We will use the XGB’s importance function and filter out some variables.

impXGB<-function(x,y,test,seed,paramList=c(0.3,1000,4,0,1,1)){
  
  suppressMessages(library(xgboost))
  x<-x[1:200000,]
  y<-y[1:200000]
  set.seed(seed)
  
  library(xgboost)
  if(is.null(dim(x))){
    x<-as.data.frame(x)
    y<-as.data.frame(y)
  }
  numClass <- length(unique(y))
  params <- list(booster = "gbtree", eta=paramList[1], gamma=paramList[4], max_depth=paramList[3], min_child_weight=1, subsample=paramList[5], colsample_bytree=paramList[6],objective="binary:logistic",eval_metric="auc")
  
  new_tr <- model.matrix(~.+0,data = x)
  
  new_ts <- model.matrix(~.+0,data = test)
  
  dtrain <- xgb.DMatrix(data = new_tr,label = y)
  
  dtest <- xgb.DMatrix(data = new_ts,label = sample(y,nrow(test),replace = TRUE))
    #GPU
    xgb1 <- xgb.train(params= params, data = dtrain, nrounds = paramList[2], print_every_n = 10,tree_method="gpu_hist")
    #CPU
    #xgb1 <- xgb.train(params= params, data = dtrain, nrounds = paramList[2], print.every.n = 10)
    return(xgb.importance(model=xgb1))
    
    
    
}

 
 imp<-impXGB(trainAug[,-c(1,2)],trainAug$target,test[,-1],seed=123,paramList=c(0.221456169967382,3100,2,0.2,0.955533727579663,0.335802916466976))

imp<-as.data.frame(imp)
imp<-imp[imp$Gain>0.002,]
vars<-c("ID_code","target",imp$Feature)
trainAugImp<-trainAug[,colnames(trainAug) %in% vars]

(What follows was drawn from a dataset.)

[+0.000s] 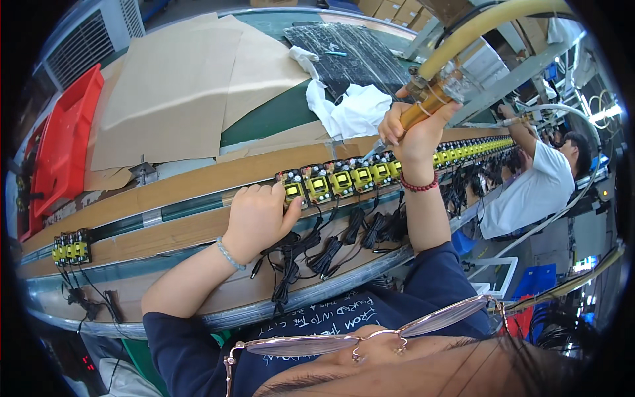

Once we have chosen what threshold to use to choose what variables we are going to keep in the model we will use again the ACO algorithm to select the most appropiate parameters

#ACO(trainAugImp,costF=costXGBAco,hor=100,gen=6,tip=tip,paramListR=param)

Using the indications that this process has given us, lets see what CV error it displays

costXGBAco(trainAugImp,paramList=c(0.201875536463508,3060,2,0.143041371659679,0.845436285351391,0.25))

## [1] "2019-05-13 13:07:52 CEST"
## [1]    0.2018755 3060.0000000    2.0000000    0.1430414    0.8454363
## [6]    0.2500000
## [1] 0.09511797

## [1] 0.09511797

Our local results are of 0.904882, we have obtain a private score of 0.89404.